◆ BRIEF ◆
When you copy the listing, skip the images and return each line verbatim.
#### SUPPLIED MATERIAL ####
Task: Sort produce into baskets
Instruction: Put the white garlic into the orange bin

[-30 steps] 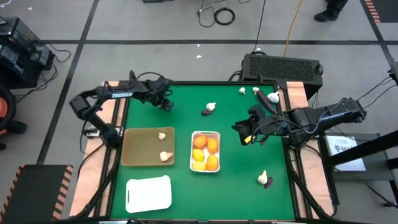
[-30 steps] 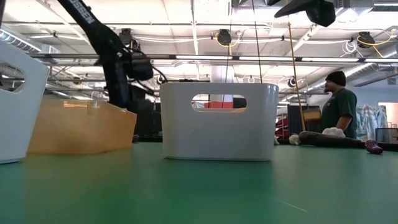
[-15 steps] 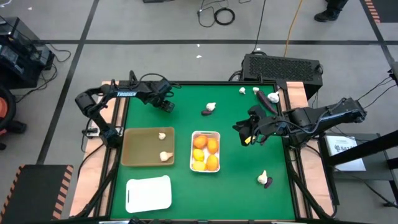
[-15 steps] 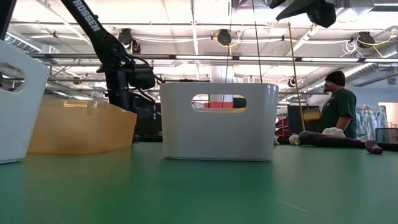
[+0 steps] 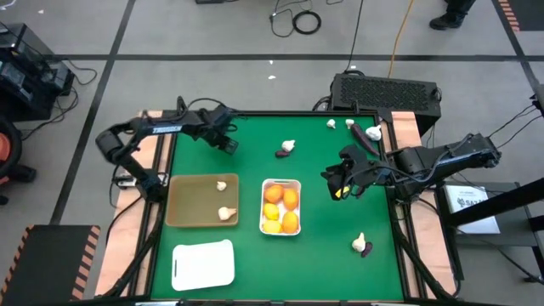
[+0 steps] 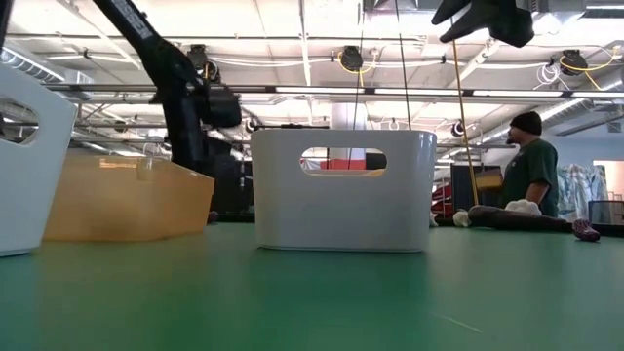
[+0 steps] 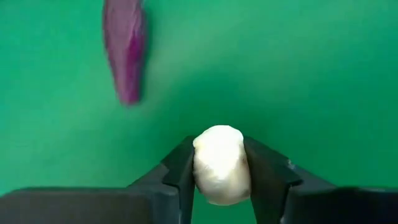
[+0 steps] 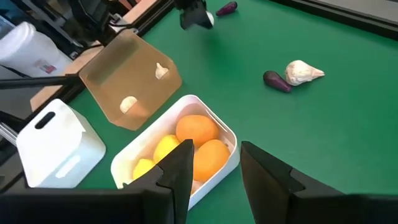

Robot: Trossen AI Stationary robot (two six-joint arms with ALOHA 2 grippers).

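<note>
My left gripper [image 5: 228, 144] is at the far left of the green mat, above it, shut on a whitish garlic bulb [image 7: 221, 165]. A dark purple vegetable [image 7: 124, 50] lies on the mat beneath it. My right gripper [image 5: 336, 183] is open and empty, in the air right of the white tray [image 5: 280, 206] that holds several orange and yellow fruits [image 8: 199, 146]. The tan tray [image 5: 202, 201] holds two garlic bulbs [image 5: 224, 200]. A second white tray [image 5: 204, 263] sits at the near left. My left gripper pinches the garlic bulb's two opposite sides [image 7: 198, 167] between its two fingers [image 7: 180, 171]. The fingers come from above, pointing down. The bulb is lifted clear of the mat.
Loose on the mat are a garlic bulb [image 5: 289, 145] with a purple vegetable [image 5: 280, 154] at the far middle, another such pair [image 5: 361, 245] at the near right, and bulbs [image 5: 340, 124] and a purple vegetable [image 5: 372, 133] at the far right corner. A person [image 6: 531, 166] stands beyond the table.
My left gripper, still shut on the garlic bulb, has dipped a little and come back up to about where it was. My right gripper has edged slightly toward the table's right edge and stays open.
</note>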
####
◆ ANSWER FOR THIS EXERCISE ◆
Task: Sort produce into baskets
Instruction: Put the white garlic into the orange bin

[-30 steps] 
[-30 steps] 
[-15 steps] 
[-15 steps] 
[+0 steps] 
[+0 steps] 
[+0 steps] 
[+0 steps] 

Robot: Trossen AI Stationary robot (two six-joint arms with ALOHA 2 grippers).

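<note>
My left gripper [image 5: 228, 144] is at the far left of the green mat, above it, shut on a whitish garlic bulb [image 7: 221, 165]. A dark purple vegetable [image 7: 124, 50] lies on the mat beneath it. My right gripper [image 5: 336, 183] is open and empty, in the air right of the white tray [image 5: 280, 206] that holds several orange and yellow fruits [image 8: 199, 146]. The tan tray [image 5: 202, 201] holds two garlic bulbs [image 5: 224, 200]. A second white tray [image 5: 204, 263] sits at the near left. My left gripper pinches the garlic bulb's two opposite sides [image 7: 198, 167] between its two fingers [image 7: 180, 171]. The fingers come from above, pointing down. The bulb is lifted clear of the mat.
Loose on the mat are a garlic bulb [image 5: 289, 145] with a purple vegetable [image 5: 280, 154] at the far middle, another such pair [image 5: 361, 245] at the near right, and bulbs [image 5: 340, 124] and a purple vegetable [image 5: 372, 133] at the far right corner. A person [image 6: 531, 166] stands beyond the table.
My left gripper, still shut on the garlic bulb, has dipped a little and come back up to about where it was. My right gripper has edged slightly toward the table's right edge and stays open.
</note>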

No further output is expected for this exercise.